- [TASK TO CARRY OUT]:
Your task is to transcribe the lines from the start of the data below through the line containing "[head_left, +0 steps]", inclusive, exactly as they stand and without the pictures.

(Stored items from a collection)
-------

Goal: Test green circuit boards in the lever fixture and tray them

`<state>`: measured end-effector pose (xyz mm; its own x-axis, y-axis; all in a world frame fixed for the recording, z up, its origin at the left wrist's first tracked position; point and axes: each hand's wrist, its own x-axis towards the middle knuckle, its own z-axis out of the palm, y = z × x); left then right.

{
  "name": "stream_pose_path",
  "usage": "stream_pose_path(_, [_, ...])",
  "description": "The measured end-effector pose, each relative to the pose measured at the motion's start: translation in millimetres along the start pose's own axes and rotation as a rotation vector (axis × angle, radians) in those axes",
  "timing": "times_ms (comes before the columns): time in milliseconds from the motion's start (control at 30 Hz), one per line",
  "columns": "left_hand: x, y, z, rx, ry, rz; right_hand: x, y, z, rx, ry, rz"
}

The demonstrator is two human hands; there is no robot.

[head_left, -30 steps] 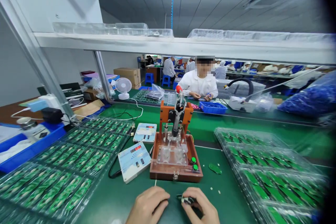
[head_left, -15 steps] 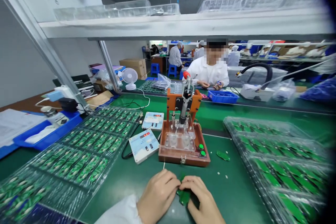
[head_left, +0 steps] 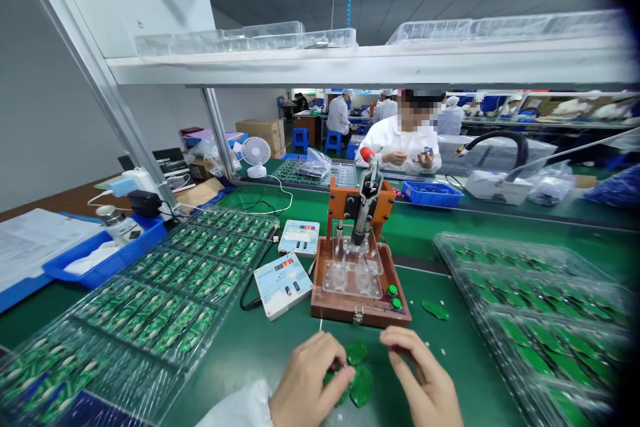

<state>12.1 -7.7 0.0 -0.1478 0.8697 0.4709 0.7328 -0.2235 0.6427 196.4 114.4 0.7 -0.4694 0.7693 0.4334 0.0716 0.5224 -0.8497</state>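
My left hand (head_left: 313,380) is closed, thumb and fingers pinching a green circuit board (head_left: 332,379) whose edges are partly hidden by the fingers. Right beside it on the green bench lie two more green boards, an upper board (head_left: 357,351) and a lower board (head_left: 361,387). My right hand (head_left: 423,377) hovers to the right of these boards, thumb and fingers apart, holding nothing. Beyond both hands stands a test fixture (head_left: 361,307), a brown wooden box with a clear plate, a red-tipped lever and two green buttons.
Left of the fixture are two display boxes, a front box (head_left: 283,283) and a rear box (head_left: 299,237). A clear tray (head_left: 183,363) of boards lies left; another tray (head_left: 480,333) lies right. A loose board (head_left: 435,309) rests near the fixture. A co-worker (head_left: 400,140) sits opposite.
My right hand has moved away from the boards to the right and opened. My left hand stays by the boards, now more in sight. The view has tilted slightly up.
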Motion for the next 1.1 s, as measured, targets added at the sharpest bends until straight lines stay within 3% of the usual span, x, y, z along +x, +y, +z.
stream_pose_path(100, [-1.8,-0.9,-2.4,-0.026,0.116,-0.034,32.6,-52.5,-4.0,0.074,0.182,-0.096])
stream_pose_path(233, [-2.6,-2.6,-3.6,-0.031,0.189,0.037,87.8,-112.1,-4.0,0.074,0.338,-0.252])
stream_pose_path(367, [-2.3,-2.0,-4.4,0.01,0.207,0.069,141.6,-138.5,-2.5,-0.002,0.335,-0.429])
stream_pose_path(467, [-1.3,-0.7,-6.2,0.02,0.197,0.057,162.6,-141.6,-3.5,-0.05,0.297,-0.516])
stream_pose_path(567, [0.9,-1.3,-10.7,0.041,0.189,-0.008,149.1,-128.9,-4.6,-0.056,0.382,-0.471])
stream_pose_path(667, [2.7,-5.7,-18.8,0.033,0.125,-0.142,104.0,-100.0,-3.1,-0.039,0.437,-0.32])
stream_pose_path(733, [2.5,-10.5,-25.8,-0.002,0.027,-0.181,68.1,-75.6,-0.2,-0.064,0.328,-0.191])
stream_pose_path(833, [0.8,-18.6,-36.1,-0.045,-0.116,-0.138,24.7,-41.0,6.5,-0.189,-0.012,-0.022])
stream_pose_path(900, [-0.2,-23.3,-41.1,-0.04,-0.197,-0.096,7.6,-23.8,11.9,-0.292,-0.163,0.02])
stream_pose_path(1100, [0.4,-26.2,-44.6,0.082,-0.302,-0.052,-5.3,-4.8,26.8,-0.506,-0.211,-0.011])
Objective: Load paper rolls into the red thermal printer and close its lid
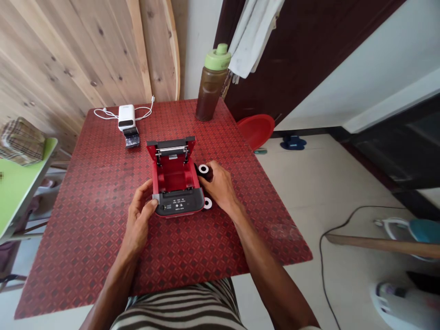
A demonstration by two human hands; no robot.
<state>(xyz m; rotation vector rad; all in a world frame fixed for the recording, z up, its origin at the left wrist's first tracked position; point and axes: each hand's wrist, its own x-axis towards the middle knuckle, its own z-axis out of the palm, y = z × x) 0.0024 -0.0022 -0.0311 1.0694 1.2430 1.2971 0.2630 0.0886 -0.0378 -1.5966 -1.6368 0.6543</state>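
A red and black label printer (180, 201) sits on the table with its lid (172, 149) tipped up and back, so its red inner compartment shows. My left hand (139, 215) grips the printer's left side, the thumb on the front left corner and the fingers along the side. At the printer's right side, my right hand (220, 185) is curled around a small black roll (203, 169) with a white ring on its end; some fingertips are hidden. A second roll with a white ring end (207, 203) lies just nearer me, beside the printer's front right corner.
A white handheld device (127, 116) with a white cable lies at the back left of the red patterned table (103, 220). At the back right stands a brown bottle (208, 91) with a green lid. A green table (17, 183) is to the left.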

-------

- [SOLVED PROBLEM]:
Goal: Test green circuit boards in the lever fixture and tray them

`<state>`: measured end-effector pose (xyz mm; its own x-axis, y-axis; all in a world frame fixed for the recording, z up, its origin at the left wrist's first tracked position; point and axes: each hand's wrist, its own x-axis towards the middle knuckle, its own z-axis out of the palm, y = z × x); left then right.

{
  "name": "stream_pose_path",
  "usage": "stream_pose_path(_, [_, ...])",
  "description": "The measured end-effector pose, each relative to the pose measured at the motion's start: translation in millimetres along the start pose's own axes and rotation as a rotation vector (axis × angle, radians) in those axes",
  "timing": "times_ms (comes before the columns): time in milliseconds from the motion's start (control at 30 Hz), one per line",
  "columns": "left_hand: x, y, z, rx, ry, rz; right_hand: x, y, z, rx, ry, rz"
}

The demonstrator is two human hands; there is no robot.

[head_left, -30 steps] 
[head_left, -15 steps] 
[head_left, +0 steps] 

Nothing else is needed to complete the exercise.